Last week we wrote about some of the difficulties that can come with a divorce across national borders. Whether you and your spouse are dual citizens, living abroad or living in separate countries, navigating foreign courts and sorting out jurisdiction for your case can be a challenge.
Those challenges are magnified, and the stakes made even higher, when children are involved. Often both parents feel strongly about their children and want to be involved in their lives, which can be difficult when they live in different countries. International child custody battles are often messy, difficult and ridden with anxiety for parents.

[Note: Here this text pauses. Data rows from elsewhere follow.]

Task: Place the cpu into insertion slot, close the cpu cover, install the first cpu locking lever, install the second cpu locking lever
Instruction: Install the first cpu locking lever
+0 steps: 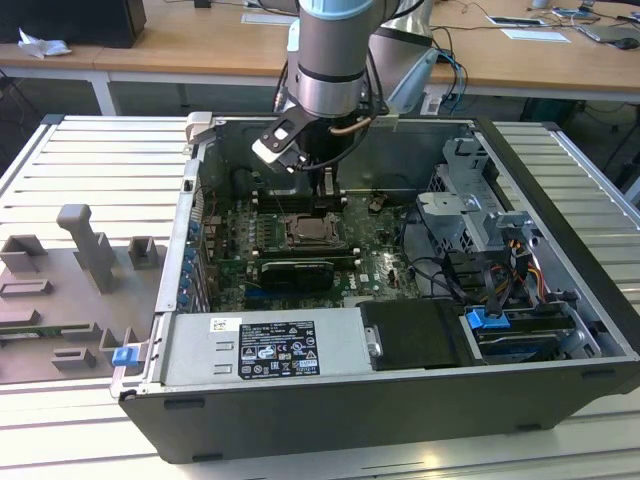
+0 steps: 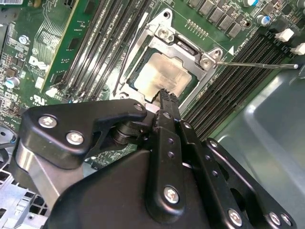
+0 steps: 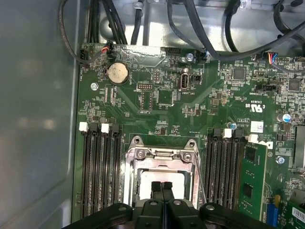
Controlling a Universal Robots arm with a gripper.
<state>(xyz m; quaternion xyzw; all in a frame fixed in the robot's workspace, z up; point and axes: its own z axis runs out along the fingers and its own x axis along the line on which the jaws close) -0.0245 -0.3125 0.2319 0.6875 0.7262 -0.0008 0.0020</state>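
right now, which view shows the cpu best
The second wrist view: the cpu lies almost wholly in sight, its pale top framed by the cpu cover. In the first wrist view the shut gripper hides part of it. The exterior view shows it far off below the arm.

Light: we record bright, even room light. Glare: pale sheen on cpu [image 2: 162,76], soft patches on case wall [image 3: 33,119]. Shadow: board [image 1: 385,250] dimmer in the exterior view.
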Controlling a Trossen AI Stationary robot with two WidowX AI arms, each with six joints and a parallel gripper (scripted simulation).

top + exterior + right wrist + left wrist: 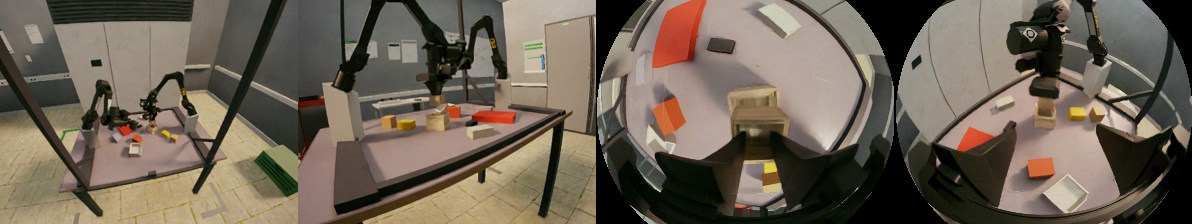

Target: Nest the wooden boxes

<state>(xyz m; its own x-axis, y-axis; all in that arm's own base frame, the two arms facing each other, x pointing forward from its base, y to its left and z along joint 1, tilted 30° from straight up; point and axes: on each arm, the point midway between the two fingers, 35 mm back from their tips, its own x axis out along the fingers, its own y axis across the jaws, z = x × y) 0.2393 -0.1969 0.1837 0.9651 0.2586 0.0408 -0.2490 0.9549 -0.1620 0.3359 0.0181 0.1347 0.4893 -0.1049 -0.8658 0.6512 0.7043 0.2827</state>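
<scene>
The larger open wooden box [152, 129] [437, 122] [1045, 123] stands open side up on the table [168, 158]. A smaller open wooden box [437, 100] [759, 114] hangs just above it, open side up, partly overlapping it in the right wrist view. My right gripper [436, 94] [758, 135] points down and holds the smaller box, fingertips at its open top. Their exact contact with its walls is unclear. My left gripper [139, 125] [1057, 131] is open and empty, raised to the side of the boxes.
A white open box [135, 150] [1066, 193] and orange block [137, 138] [1041, 168] lie nearer the front. Yellow [165, 133] and tan [174, 137] blocks lie toward the right arm's base. A red slab [494, 117], black block [721, 45] and white block [480, 131] lie farther back.
</scene>
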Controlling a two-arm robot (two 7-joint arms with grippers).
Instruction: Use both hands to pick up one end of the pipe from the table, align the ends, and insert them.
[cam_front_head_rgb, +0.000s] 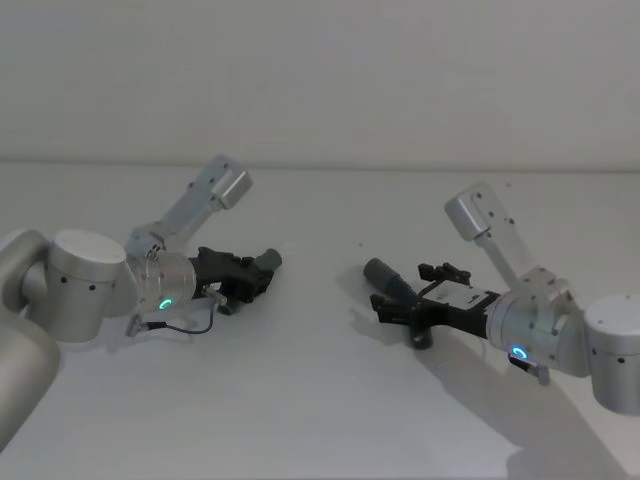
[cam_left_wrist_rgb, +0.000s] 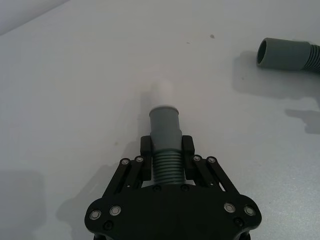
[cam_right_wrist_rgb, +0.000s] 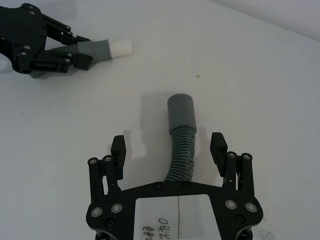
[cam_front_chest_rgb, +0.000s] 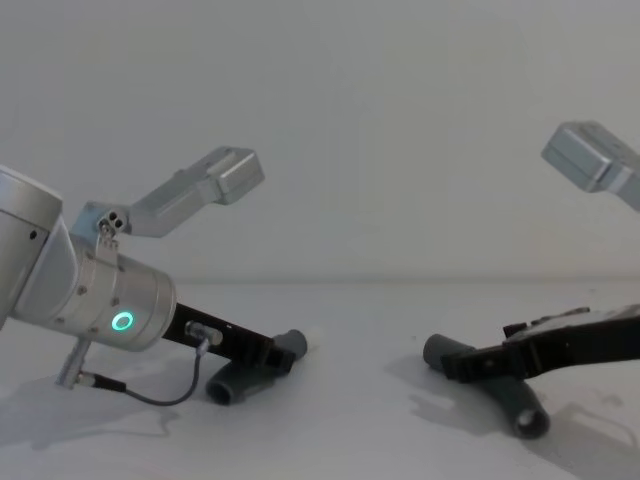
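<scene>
Currently: left gripper (cam_left_wrist_rgb: 166, 150) is clamped on the ribbed section of the left hose piece (cam_left_wrist_rgb: 166, 167), just behind its cuff (cam_left_wrist_rgb: 165, 125). The white tip (cam_left_wrist_rgb: 161, 94) points forward, toward the other piece. Chest view: cuff end tilted up, open ribbed end low, apparently touching the table (cam_front_head_rgb: 320, 420).

Right gripper (cam_right_wrist_rgb: 169, 145) is wide open, fingers (cam_right_wrist_rgb: 218, 145) on either side of the right hose piece (cam_right_wrist_rgb: 181, 155), neither touching it. That piece lies on the table, its plain cuff (cam_right_wrist_rgb: 181, 112) facing the left gripper.

The cuffs are well apart and not aligned.

Status: one grasp of two done. Left to do, by my reading: close right gripper on its hose, lift, align cuffs, insert.
</scene>
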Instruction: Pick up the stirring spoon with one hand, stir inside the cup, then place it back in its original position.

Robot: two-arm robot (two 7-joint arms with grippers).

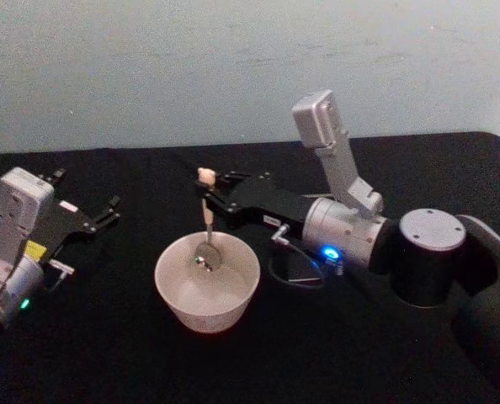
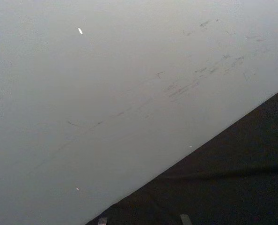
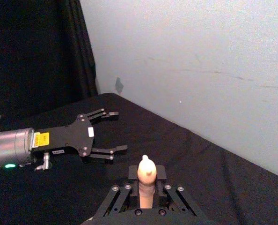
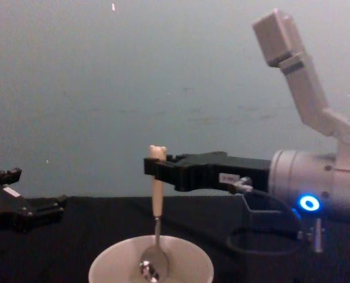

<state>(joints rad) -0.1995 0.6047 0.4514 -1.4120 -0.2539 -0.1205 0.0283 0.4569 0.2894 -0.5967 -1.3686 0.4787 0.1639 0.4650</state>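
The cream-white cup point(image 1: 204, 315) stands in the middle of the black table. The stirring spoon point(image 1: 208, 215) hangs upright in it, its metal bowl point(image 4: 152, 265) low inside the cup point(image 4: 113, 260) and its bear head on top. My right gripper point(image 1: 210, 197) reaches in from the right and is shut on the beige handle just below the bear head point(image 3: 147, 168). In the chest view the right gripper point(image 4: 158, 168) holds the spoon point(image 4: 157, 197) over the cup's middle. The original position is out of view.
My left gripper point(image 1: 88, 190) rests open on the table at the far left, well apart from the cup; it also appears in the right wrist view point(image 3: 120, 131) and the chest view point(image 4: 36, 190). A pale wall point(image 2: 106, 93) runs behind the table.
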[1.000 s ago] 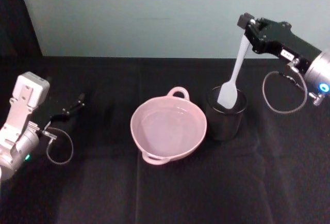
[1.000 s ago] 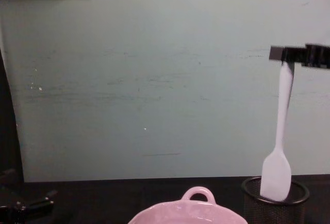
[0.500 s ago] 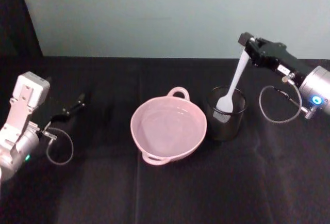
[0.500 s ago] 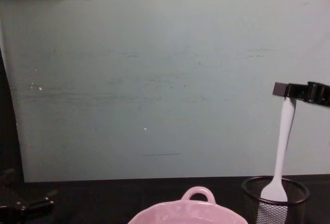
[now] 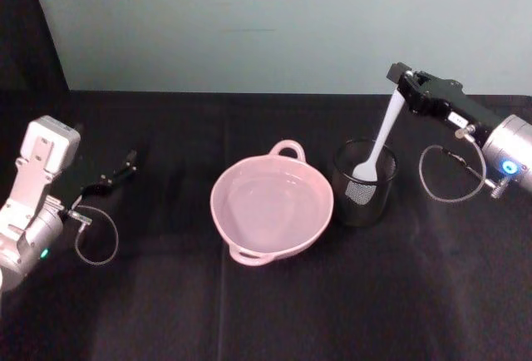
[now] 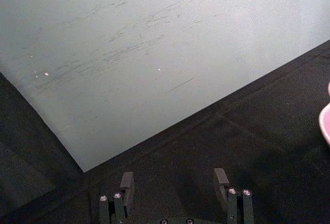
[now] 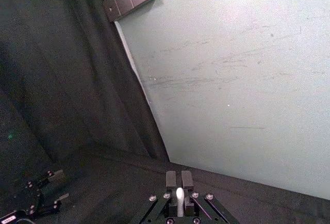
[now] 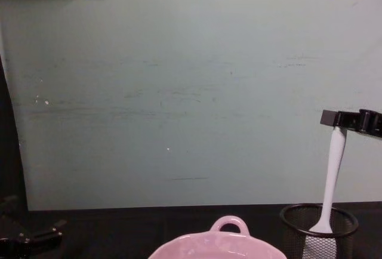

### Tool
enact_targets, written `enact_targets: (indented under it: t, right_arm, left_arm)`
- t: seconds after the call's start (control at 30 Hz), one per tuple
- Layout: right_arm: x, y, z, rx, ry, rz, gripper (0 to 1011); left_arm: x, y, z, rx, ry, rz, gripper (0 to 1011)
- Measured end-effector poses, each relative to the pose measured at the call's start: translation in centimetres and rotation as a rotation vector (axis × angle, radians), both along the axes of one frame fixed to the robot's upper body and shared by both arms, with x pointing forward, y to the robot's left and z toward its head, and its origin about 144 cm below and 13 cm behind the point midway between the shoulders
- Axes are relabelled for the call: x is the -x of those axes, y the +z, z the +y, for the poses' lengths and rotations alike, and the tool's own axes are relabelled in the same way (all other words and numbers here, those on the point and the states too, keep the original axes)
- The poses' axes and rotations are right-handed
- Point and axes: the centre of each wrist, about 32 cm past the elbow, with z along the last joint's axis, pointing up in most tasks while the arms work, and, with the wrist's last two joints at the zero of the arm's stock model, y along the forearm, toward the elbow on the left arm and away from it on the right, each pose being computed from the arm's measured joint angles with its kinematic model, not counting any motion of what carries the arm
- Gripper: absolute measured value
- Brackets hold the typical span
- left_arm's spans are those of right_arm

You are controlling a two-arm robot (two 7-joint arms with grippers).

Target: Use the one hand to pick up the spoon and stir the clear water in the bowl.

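Head view | right claw (image 5: pixel 401 86) clamped on spoon (image 5: pixel 376 141) handle-end, head down inside mesh cup (image 5: pixel 364 183) beside bowl (image 5: pixel 272 205) | left claw (image 6: pixel 175 182) open, empty, parked.

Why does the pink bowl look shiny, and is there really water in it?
Head view: the bowl is glossy, light glints along its far rim; the water shows only as faint glints. Chest view: just the bowl's rim peeks in, so no water can be judged.

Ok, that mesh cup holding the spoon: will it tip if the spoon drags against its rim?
Possibly. The mesh cup looks light, being open wire, and stands free on the cloth. The spoon leans on its rim, held by the right hand, so sideways pulls could tilt it. Its wide base probably helps.
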Motion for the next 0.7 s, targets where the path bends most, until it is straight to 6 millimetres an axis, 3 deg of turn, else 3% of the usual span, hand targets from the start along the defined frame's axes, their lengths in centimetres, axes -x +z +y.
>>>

If children are traveling from country to country, there is a greater risk of parental abduction, or one parent keeping the children in another country without the other's consent. About 75 countries have joined the Hague Conference on Private International Law, which seeks to streamline international rules about custody and abduction and prevent parents from taking children overseas.
Parents living outside their home country, however, still face significant challenges. If children have been born and raised in a foreign country it may be more difficult to get a court order to take them elsewhere after a divorce. Countries tend to take the sides of their citizens in disputes like these, and parents who aren't on their home turf are often placed at a disadvantage.
If you plan to move with your spouse and/or children, speak with counsel in your home country and the one where you plan to move to make sure your parental rights are protected before, during and after your marriage and your stay.
It is important to work with an experienced family law attorney if you are considering or going through a divorce, whether you have children or not. They can fight to protect your rights, your financial future and your family's best interests.